Simulation software scripts and tips
Warning
Please understand that we do not whish to provide general documentation on how to use a given tool (say generic GROMACS concepts). That is left to the developer of the tools and we’ll try not redo what already exists. That said, we wish to detail our machine’ specificities and what choice of option one should select to best exploit the hardware.
CINES software stack
Amber
GPU
Molecular dynamics jobs are ran the fastest using pmemd.hip
(which is single GPU). At the moment, Amber is found not to scale well on Adastra. That said we obtain competitive performance on 1 GPU which is what we recommend.
#!/bin/bash
#SBATCH --account=<account_to_charge>
#SBATCH --job-name="<job_name>"
#SBATCH --constraint=MI250
#SBATCH --nodes=1
# #SBATCH --exclusive # Shared !
#SBATCH --gpus-per-node=1
#SBATCH --ntasks-per-node=1
#SBATCH --cpus-per-task=1
#SBATCH --threads-per-core=1
#SBATCH --time=1:00:00
module purge
module load archive
module load GCC-GPU-2.1.0
module load amber
module list
NUM_THREADS=1
# Not meaningful on non MPI (pmemd.hip vs pmemd.hip.mpi) jobs but required on
# multi-process ones!
# export MPICH_GPU_SUPPORT_ENABLED=1
srun --ntasks-per-node=1 --cpus-per-task="${NUM_THREADS}" --threads-per-core=1 --gpu-bind=closest --label \
-- pmemd.hip -O -i <input.0> -o mdout -p <input.1> -c <input.2>
A performance comparison of Amber on GPUs is shown below. It was established in october 2023 using Amber 22. We observe competitive performance to same generation GPUs (H100).

CP2K
GPU
#!/bin/bash
#SBATCH --account=<account_to_charge>
#SBATCH --job-name="<job_name>"
#SBATCH --constraint=MI250
#SBATCH --nodes=1
#SBATCH --exclusive
#SBATCH --time=1:00:00
module purge
module load archive
module load GCC-GPU-2.1.0
module load cp2k/2023.1-mpi-elpa-omp-plumed-scalapack-python3
module list
# export OMP_DISPLAY_AFFINITY=TRUE
export OMP_NUM_THREADS=8
srun --ntasks-per-node=8 --cpus-per-task="${OMP_NUM_THREADS}" --threads-per-core=1 --gpu-bind=closest --label \
-- cp2k.psmp <case.inp>
CPU
#!/bin/bash
#SBATCH --account=<account_to_charge>
#SBATCH --job-name="<job_name>"
#SBATCH --constraint=GENOA
#SBATCH --nodes=2
#SBATCH --exclusive
#SBATCH --time=1:00:00
module purge
module load archive
module load GCC-CPU-2.1.0
module load cp2k
module list
# export OMP_DISPLAY_AFFINITY=TRUE
export OMP_PROC_BIND=CLOSE
export OMP_PLACES=THREADS
export OMP_NUM_THREADS=4
srun --ntasks-per-node=48 --cpus-per-task="${OMP_NUM_THREADS}" --threads-per-core=1 --label \
-- cp2k.psmp <case.inp>
DFTB+
CPU
#!/bin/bash
#SBATCH --account=<account_to_charge>
#SBATCH --job-name="<job_name>"
#SBATCH --constraint=GENOA
#SBATCH --nodes=1
# #SBATCH --exclusive # Shared, it DOES NOT SCALE past one core !
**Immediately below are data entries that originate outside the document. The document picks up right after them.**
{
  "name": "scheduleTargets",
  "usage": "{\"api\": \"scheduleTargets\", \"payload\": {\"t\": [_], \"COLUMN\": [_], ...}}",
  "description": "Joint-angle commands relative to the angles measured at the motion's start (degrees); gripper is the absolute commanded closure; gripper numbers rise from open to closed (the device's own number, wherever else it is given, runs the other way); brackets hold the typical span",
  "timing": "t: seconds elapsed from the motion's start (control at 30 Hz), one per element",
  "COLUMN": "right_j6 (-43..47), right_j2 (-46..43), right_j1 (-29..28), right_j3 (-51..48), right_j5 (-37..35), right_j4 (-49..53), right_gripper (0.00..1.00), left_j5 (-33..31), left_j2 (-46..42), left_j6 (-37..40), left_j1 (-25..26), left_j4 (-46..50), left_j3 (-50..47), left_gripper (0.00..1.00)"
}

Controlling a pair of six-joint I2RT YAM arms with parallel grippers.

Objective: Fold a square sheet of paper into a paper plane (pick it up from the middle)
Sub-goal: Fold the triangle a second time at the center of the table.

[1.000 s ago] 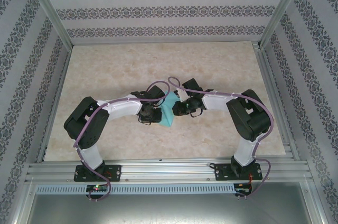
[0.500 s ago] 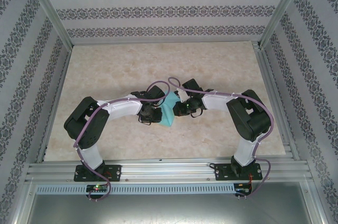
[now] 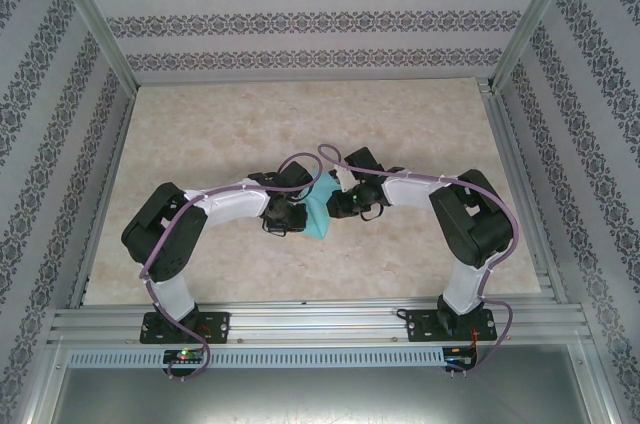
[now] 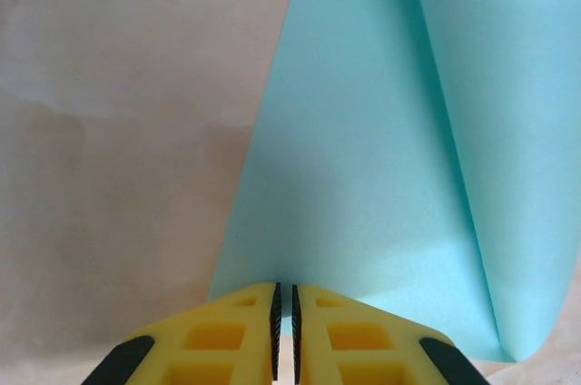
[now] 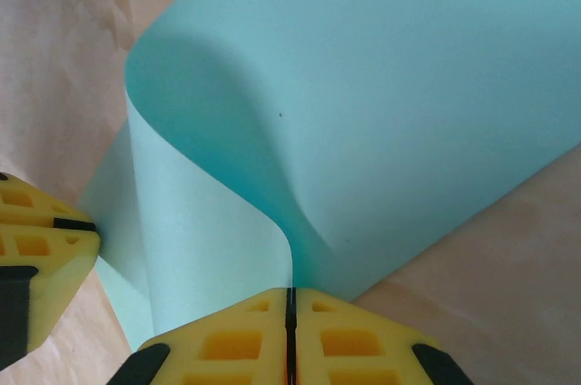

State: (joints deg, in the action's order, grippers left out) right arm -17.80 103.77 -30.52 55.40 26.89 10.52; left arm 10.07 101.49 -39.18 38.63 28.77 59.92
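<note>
The square sheet of paper [image 3: 318, 216] is turquoise and sits between the two wrists at the table's middle. My right gripper [image 5: 290, 292] is shut on one edge of the sheet [image 5: 381, 85], which curls up from the table into its jaws. My left gripper [image 4: 283, 287] stands at the opposite edge of the sheet [image 4: 381, 176]. Its jaws are a narrow slit apart and the paper edge lies just past the tips. A long crease runs down that side. One yellow left finger [image 5: 45, 253] touches the paper's edge in the right wrist view.
The beige marbled table [image 3: 300, 124] stretches behind and to both sides of the arms. Patterned walls and metal posts [image 3: 95, 29] enclose it. An aluminium rail [image 3: 320, 319] runs along the near edge by the arm bases.
</note>
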Motion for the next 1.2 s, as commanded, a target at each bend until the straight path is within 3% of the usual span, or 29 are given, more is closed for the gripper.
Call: {"api": "scheduleTargets", "payload": {"t": [0.0, 0.67, 0.93, 1.17], "right_j6": [-0.1, -0.5, -0.3, -0.9], "right_j2": [0.5, 3.2, 2.7, 2.1], "right_j1": [-0.4, -0.4, -0.2, 0.0], "right_j3": [1.3, 0.2, -0.3, -0.9], "right_j5": [1.0, 0.2, -0.4, -0.2], "right_j4": [0.2, -0.7, -0.3, -1.2], "right_gripper": [0.90, 0.89, 0.90, 0.91], "left_j5": [0.0, 0.3, -0.9, 10.1], "left_j2": [0.9, 0.4, -5.8, -9.5], "left_j6": [1.2, 1.3, -1.8, -6.8], "left_j1": [0.3, 0.3, -0.4, -6.6], "left_j4": [1.9, 1.8, -0.2, -11.3], "left_j3": [0.8, 0.8, 0.1, -3.2], "left_gripper": [0.84, 0.84, 0.84, 0.83]}}
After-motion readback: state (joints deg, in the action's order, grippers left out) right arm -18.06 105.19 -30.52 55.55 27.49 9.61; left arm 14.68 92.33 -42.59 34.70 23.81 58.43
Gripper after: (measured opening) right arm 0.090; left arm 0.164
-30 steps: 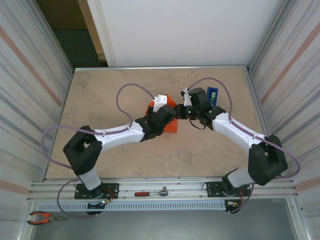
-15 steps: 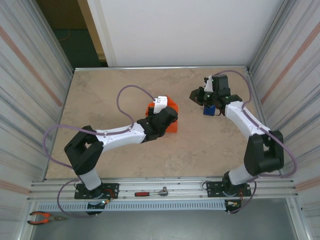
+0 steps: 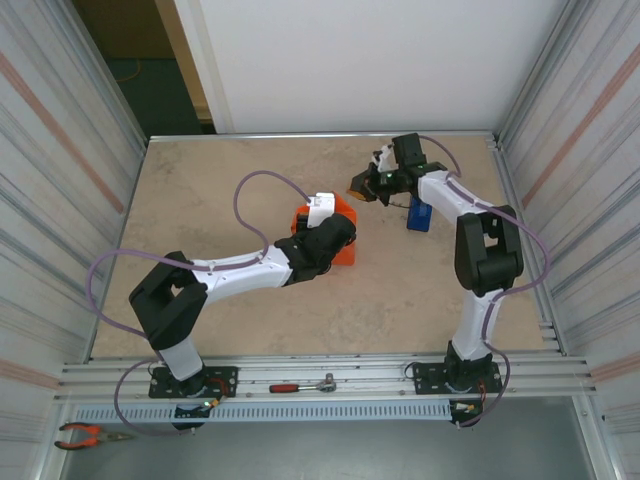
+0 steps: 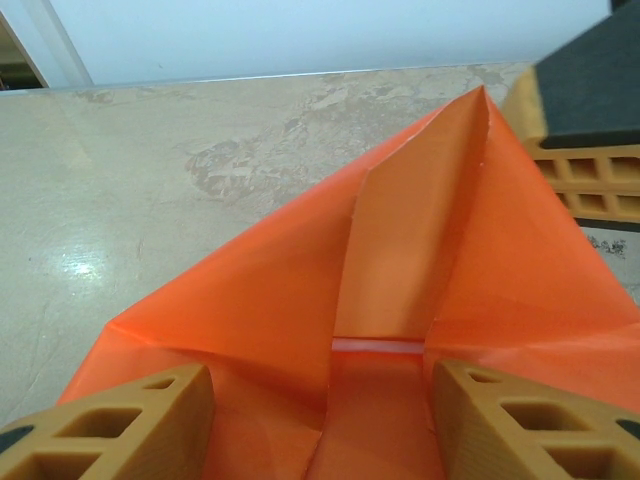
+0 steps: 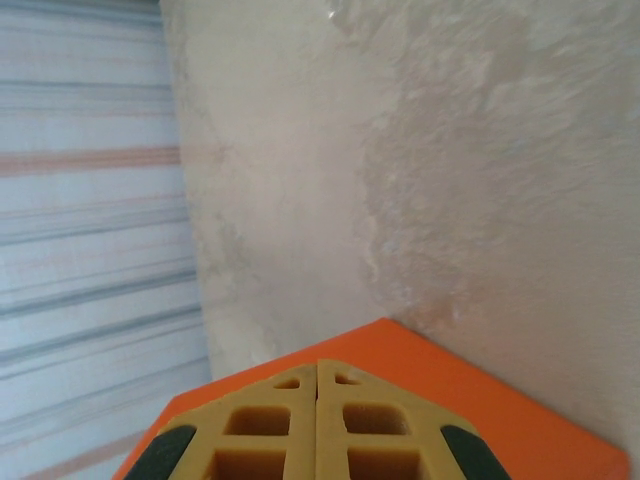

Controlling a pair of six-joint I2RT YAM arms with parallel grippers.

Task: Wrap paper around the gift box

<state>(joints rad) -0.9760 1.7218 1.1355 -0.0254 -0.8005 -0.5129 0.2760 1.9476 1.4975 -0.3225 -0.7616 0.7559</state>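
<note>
- Since earlier, my right pincer [image 3: 358, 188] swung toward the table's far right corner, fingers together.
- Left pincer [image 4: 320, 420] apart, straddling paper [image 4: 400, 300]; press the fold flat.

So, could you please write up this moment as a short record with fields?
paper: bright orange, folded up into creased flaps over a box shape
left pincer: jaws apart, one finger on either side of a centre flap, low on the paper
right pincer: shut, orange surface just beyond its tips; whether it pinches anything cannot be told
table: beige, marbled
other item: blue object on the table right of the parcel
wrapping: not finished, flaps not yet flat
</note>
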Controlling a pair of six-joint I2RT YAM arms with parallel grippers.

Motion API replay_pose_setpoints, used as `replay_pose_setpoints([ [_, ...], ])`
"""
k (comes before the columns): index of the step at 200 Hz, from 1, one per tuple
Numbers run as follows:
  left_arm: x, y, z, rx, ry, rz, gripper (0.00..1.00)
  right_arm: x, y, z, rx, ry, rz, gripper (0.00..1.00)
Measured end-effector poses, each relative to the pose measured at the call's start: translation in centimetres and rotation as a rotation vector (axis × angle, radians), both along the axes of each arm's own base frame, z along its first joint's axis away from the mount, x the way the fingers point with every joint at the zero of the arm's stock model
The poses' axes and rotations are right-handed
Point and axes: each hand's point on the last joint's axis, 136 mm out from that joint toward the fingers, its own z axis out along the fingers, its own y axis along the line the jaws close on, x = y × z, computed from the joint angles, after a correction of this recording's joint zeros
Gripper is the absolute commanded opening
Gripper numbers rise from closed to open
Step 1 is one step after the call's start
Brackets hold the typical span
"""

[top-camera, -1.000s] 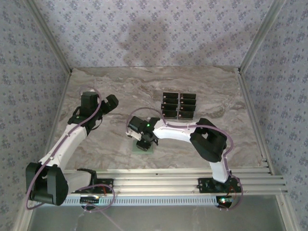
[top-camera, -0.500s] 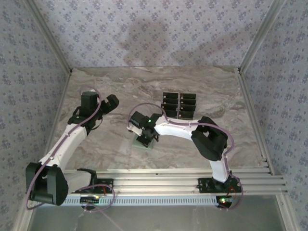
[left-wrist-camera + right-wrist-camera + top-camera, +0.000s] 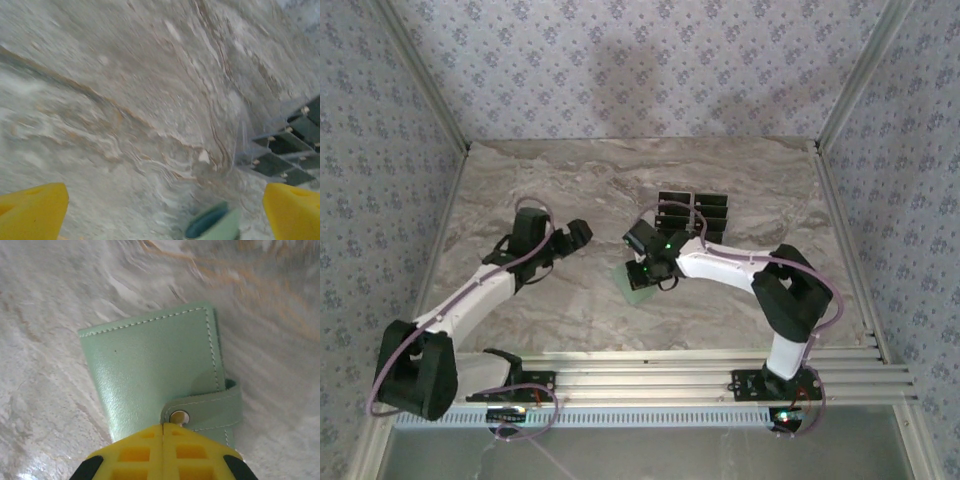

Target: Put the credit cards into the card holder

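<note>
Marble-look table (image 3: pixel 520 180), blue floral walls (image 3: pixel 620 60) round it. Holder (image 3: pixel 150 365) lies flat mid-table, toward the near edge. It is closed, green side up, with the strap (image 3: pixel 215 410) wrapped over the edge and fastened on the snap (image 3: pixel 179 417). Cards (image 3: pixel 692 215) sit in a tidy two-column block just beyond it, none in a gripper. Left wrist view hints at a clear tray round them, not sure.

Right gripper (image 3: pixel 164 432): yellow fingers pressed together, no gap, tips right at the snap on top of the holder. Can't tell if they nip the strap edge or just press on it. Left gripper (image 3: pixel 578 233): fingers (image 3: pixel 30 210) spread wide, nothing between them, hovering left of the holder and pointed at it.

Step, my read: opening the holder, no card in yet. Next move needs the strap popped off the snap and the flap swung open. It's thin and flat, so it will likely slide unless the left pins it down. Then cards go in one by one.

Writing: none readable. No brand visible on the holder, and the pale marks on the card edges are too small to read.
</note>
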Motion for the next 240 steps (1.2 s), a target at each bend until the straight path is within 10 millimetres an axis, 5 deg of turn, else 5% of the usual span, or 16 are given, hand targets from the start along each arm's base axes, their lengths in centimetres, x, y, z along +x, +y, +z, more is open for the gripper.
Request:
replay_pose_setpoints([
  [31,-1.0,-3.0,-2.3,-0.01,0.031,-0.07,0.96,-0.8,-0.7,-1.6,0.032,0.054,-0.102,0.0],
  [67,-1.4,-5.3,-4.1,-0.019,0.046,-0.116,0.94,-0.3,-0.9,0.3,0.132,0.043,-0.181,0.0],
  [125,-0.9,-8.2,-3.3,-0.075,-0.022,-0.163,0.94,1.1,-1.3,3.7,0.251,0.003,-0.247,0.0],
  [240,-0.4,-12.1,-2.5,-0.208,-0.094,-0.184,0.85,1.6,-1.1,6.0,0.364,0.002,-0.286,0.0],
])
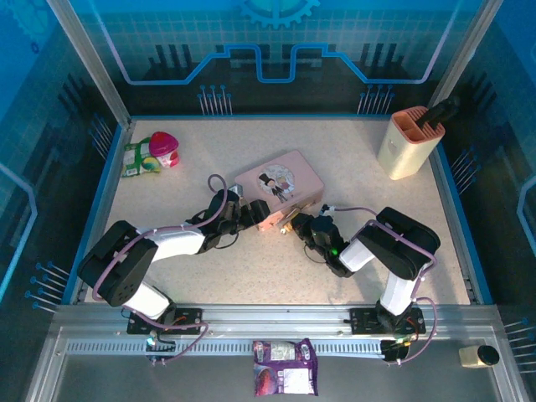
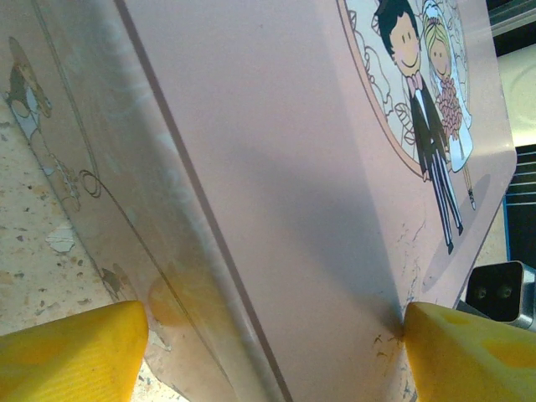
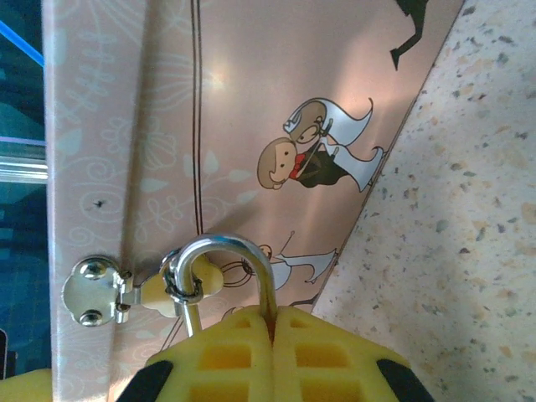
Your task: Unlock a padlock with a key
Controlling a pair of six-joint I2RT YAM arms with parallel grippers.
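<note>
The padlock [image 3: 224,241] hangs by its shackle from the hasp [image 3: 94,291] on the pink tin [image 3: 251,100], long axis 12-to-6. It sits at 12 o'clock of the nearer right gripper [image 3: 272,335], whose fingers are pressed together with one shackle leg entering their seam; body and key are hidden. The left gripper [image 2: 276,352] clamps across the lidded tin on the counter [image 3: 469,251].

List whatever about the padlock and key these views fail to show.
- Padlock body: right wrist view, the shut right fingers cover it; just its silver loop shows.
- Key: whether one is in the lock, those fingers hide; in the top view that spot is too small.
- Left fingers: left wrist view, cut off by the bottom edge beside the pink tin.
</note>
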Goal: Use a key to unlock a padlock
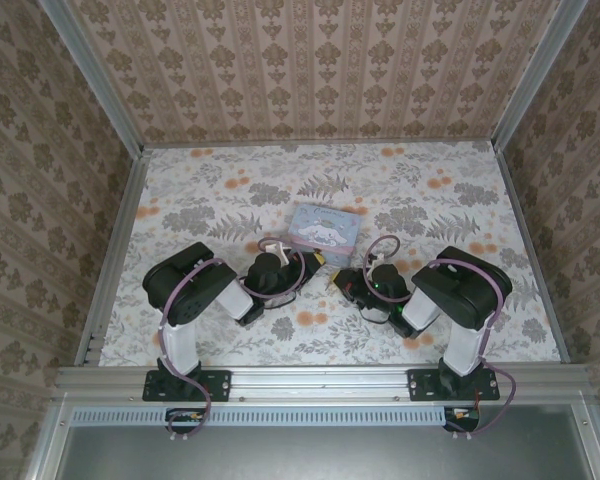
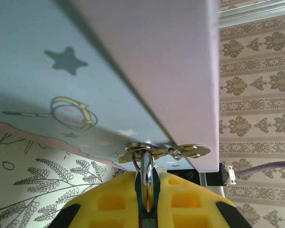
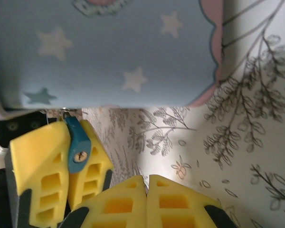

#SBATCH --ntasks-per-node=1
#SBATCH --cpus-per-task=1
#SBATCH --threads-per-core=1
#SBATCH --time=1:00:00
module purge
module load archive
module load CCE-CPU-2.1.0
module load dftbplus
module list
# export OMP_DISPLAY_AFFINITY=TRUE
export OMP_PROC_BIND=CLOSE
export OMP_PLACES=THREADS
export OMP_NUM_THREADS=1
srun --ntasks-per-node=1 --cpus-per-task="${OMP_NUM_THREADS}" --threads-per-core=1 --label \
-- dftb+
GROMACS
Note
You may find this website interesting to select the software and SLURM options.
Warning
Different versions may have significant differences in simulation methods and default parameters. Reproducing results of older versions with a newer version may not be straightforward.
Note
If you have used a combination of GROMACS options that work best for a specific use case, please let us know so we can collectively benefit from your work.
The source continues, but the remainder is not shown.